GrendelsMum · 30/07/2009 11:48

Oh, it's a totally different house to the one that I thought it was! That's hilarious. I thought you were going for a total wreck.

Um - if you like the house when you see it, I'd spend a bit of time looking round March, Manea, Wisbech and Littleport on a Saturday night.

I think it would be fair to say of the local secondary school that they are trying very hard in a challenging area.

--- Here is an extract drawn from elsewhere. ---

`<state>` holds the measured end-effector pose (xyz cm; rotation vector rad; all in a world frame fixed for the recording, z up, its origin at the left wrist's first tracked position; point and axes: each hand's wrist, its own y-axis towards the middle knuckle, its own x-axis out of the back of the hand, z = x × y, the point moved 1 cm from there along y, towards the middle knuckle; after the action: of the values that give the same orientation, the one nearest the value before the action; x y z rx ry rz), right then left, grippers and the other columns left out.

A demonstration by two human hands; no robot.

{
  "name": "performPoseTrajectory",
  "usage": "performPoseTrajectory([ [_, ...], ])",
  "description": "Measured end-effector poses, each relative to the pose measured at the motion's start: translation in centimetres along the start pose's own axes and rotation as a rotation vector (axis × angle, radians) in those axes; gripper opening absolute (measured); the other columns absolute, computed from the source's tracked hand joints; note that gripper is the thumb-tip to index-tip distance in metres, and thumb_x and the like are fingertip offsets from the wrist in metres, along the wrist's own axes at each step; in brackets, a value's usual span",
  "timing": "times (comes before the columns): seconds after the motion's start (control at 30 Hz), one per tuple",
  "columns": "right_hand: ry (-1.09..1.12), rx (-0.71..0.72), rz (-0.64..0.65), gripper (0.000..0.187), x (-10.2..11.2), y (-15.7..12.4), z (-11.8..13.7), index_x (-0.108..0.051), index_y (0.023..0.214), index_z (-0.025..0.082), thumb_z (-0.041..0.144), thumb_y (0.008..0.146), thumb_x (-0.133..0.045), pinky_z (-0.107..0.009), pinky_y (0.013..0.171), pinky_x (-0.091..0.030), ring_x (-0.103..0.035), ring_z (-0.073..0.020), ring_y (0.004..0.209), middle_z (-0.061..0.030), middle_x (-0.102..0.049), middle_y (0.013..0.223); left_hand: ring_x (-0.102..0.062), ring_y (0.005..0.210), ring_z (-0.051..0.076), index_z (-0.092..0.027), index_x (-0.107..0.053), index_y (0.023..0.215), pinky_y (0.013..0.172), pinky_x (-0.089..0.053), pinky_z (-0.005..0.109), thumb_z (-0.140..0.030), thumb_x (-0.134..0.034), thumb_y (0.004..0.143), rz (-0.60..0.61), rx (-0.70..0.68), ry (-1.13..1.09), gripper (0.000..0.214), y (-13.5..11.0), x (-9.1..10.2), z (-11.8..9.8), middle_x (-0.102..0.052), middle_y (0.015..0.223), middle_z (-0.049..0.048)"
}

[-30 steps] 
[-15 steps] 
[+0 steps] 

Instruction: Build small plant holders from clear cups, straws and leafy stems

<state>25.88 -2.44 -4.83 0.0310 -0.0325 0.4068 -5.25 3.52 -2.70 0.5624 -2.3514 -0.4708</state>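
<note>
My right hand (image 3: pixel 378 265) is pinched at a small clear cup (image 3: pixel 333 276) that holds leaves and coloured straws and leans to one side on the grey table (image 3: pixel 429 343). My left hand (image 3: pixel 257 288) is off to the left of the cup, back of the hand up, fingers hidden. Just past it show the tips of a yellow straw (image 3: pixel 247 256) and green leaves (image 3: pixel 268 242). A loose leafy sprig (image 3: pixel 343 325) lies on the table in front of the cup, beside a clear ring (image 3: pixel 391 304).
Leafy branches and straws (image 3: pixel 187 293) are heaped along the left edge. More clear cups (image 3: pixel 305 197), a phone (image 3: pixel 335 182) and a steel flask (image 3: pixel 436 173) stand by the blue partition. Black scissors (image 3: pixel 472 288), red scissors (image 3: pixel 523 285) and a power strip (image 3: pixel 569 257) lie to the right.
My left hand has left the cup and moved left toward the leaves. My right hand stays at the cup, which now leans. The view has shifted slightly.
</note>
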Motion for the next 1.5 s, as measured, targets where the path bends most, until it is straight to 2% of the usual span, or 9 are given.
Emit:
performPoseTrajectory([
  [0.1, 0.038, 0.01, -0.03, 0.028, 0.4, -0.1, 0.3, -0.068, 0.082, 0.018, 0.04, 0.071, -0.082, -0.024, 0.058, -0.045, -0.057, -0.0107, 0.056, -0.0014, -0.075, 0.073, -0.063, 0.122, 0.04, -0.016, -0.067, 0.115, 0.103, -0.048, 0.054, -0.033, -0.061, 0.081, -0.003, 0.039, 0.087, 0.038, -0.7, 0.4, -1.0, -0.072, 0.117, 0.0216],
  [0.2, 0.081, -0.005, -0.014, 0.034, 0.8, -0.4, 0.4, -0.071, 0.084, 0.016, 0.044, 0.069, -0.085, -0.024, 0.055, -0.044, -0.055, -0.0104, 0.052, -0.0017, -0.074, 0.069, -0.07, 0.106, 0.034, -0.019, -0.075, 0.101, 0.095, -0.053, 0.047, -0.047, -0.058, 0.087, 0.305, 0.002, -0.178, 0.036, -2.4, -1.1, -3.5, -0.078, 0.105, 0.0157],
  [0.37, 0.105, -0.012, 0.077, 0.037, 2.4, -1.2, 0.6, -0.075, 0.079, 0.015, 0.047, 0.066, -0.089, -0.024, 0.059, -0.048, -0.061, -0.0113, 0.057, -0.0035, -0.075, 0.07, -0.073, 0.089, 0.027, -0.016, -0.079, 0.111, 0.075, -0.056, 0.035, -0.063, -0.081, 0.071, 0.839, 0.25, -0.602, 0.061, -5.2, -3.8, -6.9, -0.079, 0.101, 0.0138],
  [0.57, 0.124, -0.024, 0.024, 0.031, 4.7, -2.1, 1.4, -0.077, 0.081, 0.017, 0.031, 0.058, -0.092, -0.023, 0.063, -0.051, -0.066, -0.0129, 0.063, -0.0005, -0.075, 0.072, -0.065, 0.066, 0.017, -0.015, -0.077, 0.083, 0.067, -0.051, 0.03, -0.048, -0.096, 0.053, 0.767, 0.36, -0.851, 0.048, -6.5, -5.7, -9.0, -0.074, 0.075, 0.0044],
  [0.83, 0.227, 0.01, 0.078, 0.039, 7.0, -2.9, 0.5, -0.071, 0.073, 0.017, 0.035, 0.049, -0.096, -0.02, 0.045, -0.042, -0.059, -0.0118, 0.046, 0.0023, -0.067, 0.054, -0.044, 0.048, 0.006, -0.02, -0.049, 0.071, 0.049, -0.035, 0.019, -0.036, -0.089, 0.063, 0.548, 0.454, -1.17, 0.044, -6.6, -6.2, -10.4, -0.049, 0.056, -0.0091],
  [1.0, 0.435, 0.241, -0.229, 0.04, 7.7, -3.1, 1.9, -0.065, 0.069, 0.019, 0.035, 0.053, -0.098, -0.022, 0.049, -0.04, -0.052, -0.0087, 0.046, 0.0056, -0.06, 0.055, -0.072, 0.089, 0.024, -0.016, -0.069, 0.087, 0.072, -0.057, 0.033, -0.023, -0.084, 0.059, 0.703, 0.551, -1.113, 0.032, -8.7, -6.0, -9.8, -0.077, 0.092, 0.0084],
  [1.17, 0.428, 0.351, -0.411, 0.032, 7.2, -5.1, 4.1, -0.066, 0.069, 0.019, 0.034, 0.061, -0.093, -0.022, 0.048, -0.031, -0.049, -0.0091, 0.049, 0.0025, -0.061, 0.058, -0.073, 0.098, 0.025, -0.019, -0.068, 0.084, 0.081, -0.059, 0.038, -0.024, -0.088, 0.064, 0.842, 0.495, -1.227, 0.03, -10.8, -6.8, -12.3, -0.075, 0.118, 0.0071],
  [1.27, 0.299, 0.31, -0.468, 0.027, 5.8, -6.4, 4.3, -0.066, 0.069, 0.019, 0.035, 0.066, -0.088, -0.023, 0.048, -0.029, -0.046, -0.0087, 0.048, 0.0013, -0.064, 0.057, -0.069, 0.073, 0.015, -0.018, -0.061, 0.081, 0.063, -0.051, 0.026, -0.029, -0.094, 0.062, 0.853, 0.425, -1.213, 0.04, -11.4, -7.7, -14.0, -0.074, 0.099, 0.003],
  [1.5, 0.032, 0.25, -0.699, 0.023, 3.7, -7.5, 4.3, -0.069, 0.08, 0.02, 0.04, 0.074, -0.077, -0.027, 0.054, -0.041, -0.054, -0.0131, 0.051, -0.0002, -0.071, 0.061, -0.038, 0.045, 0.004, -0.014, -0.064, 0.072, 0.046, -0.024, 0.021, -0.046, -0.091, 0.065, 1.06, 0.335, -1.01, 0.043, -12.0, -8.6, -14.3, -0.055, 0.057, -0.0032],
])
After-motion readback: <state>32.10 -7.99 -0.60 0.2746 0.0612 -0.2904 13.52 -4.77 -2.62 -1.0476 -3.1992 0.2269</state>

news.bbc.co.uk/1/shared/bsp/hi/education/08/school_tables/secondary_schools/html/873_4501 .stm

www.neale-wade.cambs.sch.uk/ofsted/110884_inspectionreport.pdf

"The Neale-Wade Community College is a larger than average, mixed school. More
than 94% of students are White British, approximately 2% are from other white
backgrounds and 1% are of mixed ethnicity. Very few use English as an additional
language. Over one third of students have learning difficulties and/or disabilities,
which is significantly higher than average; these include moderate and specific
learning difficulties and behavioural, emotional and social difficulties. An average
proportion of students is known to be eligible for free school meals. The area served
by the college has relatively high unemployment rates. The college has been
awarded specialist status for mathematics and computing. The sixth form shares
joint provision for AS- and A-level courses with Cromwell Community College in
Chatteris. Post-16 Level 2 courses are provided for the local partnership of schools at
the College of West Anglia."

In my experience, some people in the Fenland areas can also be rather racist, sometimes perhaps with some logical reasons behind certain prejudices, and this might be difficult for you moving from London. (This is trying to be a fair and tactful way of putting the idea that you may be distressed by things that people say, and yet at times find it difficult to argue with.)